4 release boxes labelled 1.1 to 1.4, the 3rd with a green tick, 4th on fire with a red cross. A rocket travels back from 1.4 to 1.3.

Rollback strategies with Octopus Deploy

Bob Walker

When discussing rollbacks, the conversation inevitably turns to blue/green, red/black, or canary deployment patterns. Those patterns make rollbacks easier, however, they're time-intensive to implement, and sometimes they're not necessary. Maybe you pushed out an API change to Test, and you want to get back to a known good state. That's not when you should attempt to implement those patterns for the first time.

In this post, I walk through a rollback strategy you can execute today, without implementing advanced deployment patterns.

Out of scope
Rolling back database changes are out of scope for this post because doing them successfully is a complex topic with many pitfalls. This post focuses on code-only rollbacks. It demonstrates how to skip database deployment steps during a rollback. In practice, code and UI changes are much more frequent than database changes, especially in a test environment. Most schema changes happen at the start of a new feature, with minor tweaks during testing.

What is a rollback?

This post will help you modify your existing (working and tested) deployment process to support rollbacks.
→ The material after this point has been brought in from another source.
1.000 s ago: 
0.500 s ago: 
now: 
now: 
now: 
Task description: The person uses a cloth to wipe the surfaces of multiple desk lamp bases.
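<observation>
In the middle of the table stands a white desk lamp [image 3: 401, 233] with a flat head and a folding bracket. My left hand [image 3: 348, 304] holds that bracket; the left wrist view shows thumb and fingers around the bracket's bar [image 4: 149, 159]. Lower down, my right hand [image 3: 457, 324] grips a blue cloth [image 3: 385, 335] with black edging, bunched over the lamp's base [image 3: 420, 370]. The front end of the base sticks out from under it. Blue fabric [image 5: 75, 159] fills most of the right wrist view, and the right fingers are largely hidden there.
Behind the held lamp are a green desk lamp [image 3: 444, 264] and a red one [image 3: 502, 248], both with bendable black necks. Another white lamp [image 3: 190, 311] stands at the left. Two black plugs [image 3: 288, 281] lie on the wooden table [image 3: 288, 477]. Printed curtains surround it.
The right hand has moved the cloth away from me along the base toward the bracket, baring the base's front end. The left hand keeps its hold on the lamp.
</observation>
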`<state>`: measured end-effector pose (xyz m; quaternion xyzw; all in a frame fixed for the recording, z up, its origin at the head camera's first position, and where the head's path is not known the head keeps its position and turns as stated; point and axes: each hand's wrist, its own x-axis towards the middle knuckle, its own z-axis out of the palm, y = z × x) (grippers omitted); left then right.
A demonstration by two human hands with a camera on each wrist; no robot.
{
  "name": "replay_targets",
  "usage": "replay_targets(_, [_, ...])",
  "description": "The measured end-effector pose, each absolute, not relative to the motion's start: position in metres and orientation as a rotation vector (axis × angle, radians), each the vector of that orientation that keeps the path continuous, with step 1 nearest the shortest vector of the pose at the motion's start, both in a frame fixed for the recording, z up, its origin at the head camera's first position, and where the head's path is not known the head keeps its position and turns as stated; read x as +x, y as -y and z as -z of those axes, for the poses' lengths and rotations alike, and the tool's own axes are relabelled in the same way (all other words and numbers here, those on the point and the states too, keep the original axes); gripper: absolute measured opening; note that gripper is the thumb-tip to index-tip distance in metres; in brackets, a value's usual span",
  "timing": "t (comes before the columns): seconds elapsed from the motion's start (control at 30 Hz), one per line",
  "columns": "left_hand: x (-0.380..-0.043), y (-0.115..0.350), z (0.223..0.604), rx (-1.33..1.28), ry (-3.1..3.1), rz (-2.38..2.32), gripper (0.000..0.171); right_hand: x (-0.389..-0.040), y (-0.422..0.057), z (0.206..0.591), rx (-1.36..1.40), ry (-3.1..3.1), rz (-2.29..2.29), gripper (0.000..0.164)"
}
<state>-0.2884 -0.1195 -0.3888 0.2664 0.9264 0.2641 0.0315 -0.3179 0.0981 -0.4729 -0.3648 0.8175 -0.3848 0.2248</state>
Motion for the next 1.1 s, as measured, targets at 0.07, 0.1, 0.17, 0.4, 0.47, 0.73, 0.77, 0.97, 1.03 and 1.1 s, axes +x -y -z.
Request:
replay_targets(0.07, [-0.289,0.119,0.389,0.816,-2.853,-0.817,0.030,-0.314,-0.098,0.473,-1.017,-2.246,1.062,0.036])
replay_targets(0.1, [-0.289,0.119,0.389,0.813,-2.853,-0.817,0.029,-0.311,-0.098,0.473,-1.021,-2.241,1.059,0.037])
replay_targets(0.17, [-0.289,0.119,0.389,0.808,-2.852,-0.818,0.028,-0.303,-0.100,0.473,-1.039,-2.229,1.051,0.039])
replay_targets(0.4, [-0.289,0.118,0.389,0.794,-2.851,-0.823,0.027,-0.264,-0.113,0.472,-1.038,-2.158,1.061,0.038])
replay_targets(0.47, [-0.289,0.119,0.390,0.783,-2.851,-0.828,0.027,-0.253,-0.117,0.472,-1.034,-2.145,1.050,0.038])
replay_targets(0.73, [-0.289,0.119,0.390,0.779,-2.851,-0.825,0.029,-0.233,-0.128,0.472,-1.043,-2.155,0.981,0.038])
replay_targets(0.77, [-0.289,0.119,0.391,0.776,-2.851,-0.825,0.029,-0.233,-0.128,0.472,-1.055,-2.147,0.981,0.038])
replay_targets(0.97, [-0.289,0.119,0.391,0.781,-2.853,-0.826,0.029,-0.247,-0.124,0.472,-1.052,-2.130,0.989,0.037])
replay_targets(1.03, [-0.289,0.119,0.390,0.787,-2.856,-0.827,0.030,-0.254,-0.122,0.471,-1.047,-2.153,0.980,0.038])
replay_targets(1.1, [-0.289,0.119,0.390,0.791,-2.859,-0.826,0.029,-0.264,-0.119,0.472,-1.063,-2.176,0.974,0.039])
First, let's examine what a rollback accomplishes.

Consider these scenarios:

  • The QA team is blocked because of a bug introduced in a recent deployment test, and the fix is hours from being checked in.
  • During a production deployment verification, a show-stopping bug is found that will take over a day to fix and test.

The goal of a rollback is the same in both scenarios; quickly return the application to a known good state.

Many customers focus on the production scenario, yet the test scenario occurs more often and has a bigger impact. If you follow Octopus Deploy's core rule of build once, deploy everywhere, the chance of a show-stopping bug making it to production is rare. However, test is different; there's a mindset that only a few people are affected, but that's untrue because deadlines will slip if QA is blocked for hours at a time.

The goal is to get back to a known good state, but that's different from a deployment. Skipping specific steps can make rollbacks faster. Many deployment processes are created assuming none of the dependent software or infrastructure has been configured. For example, a deployment process could trigger a runbook to create a database if it didn't already exist; or install the latest version of Node.js. During a rollback, those additional steps aren't needed. If you check the database existed when deploying 2021.2.3 of your application, you won't need to check again when rolling back to 2021.2.1.

For this post:

A rollback is getting back to a known good state by running a modified version of the original deployment process.

Rolling forward or rolling back

Not all releases can and should be rolled back. The scenarios above mention a fix is hours or days away. Often, rolling forward is less risky and time-consuming. A minor fix can be easier to test and deploy than rolling back a major release.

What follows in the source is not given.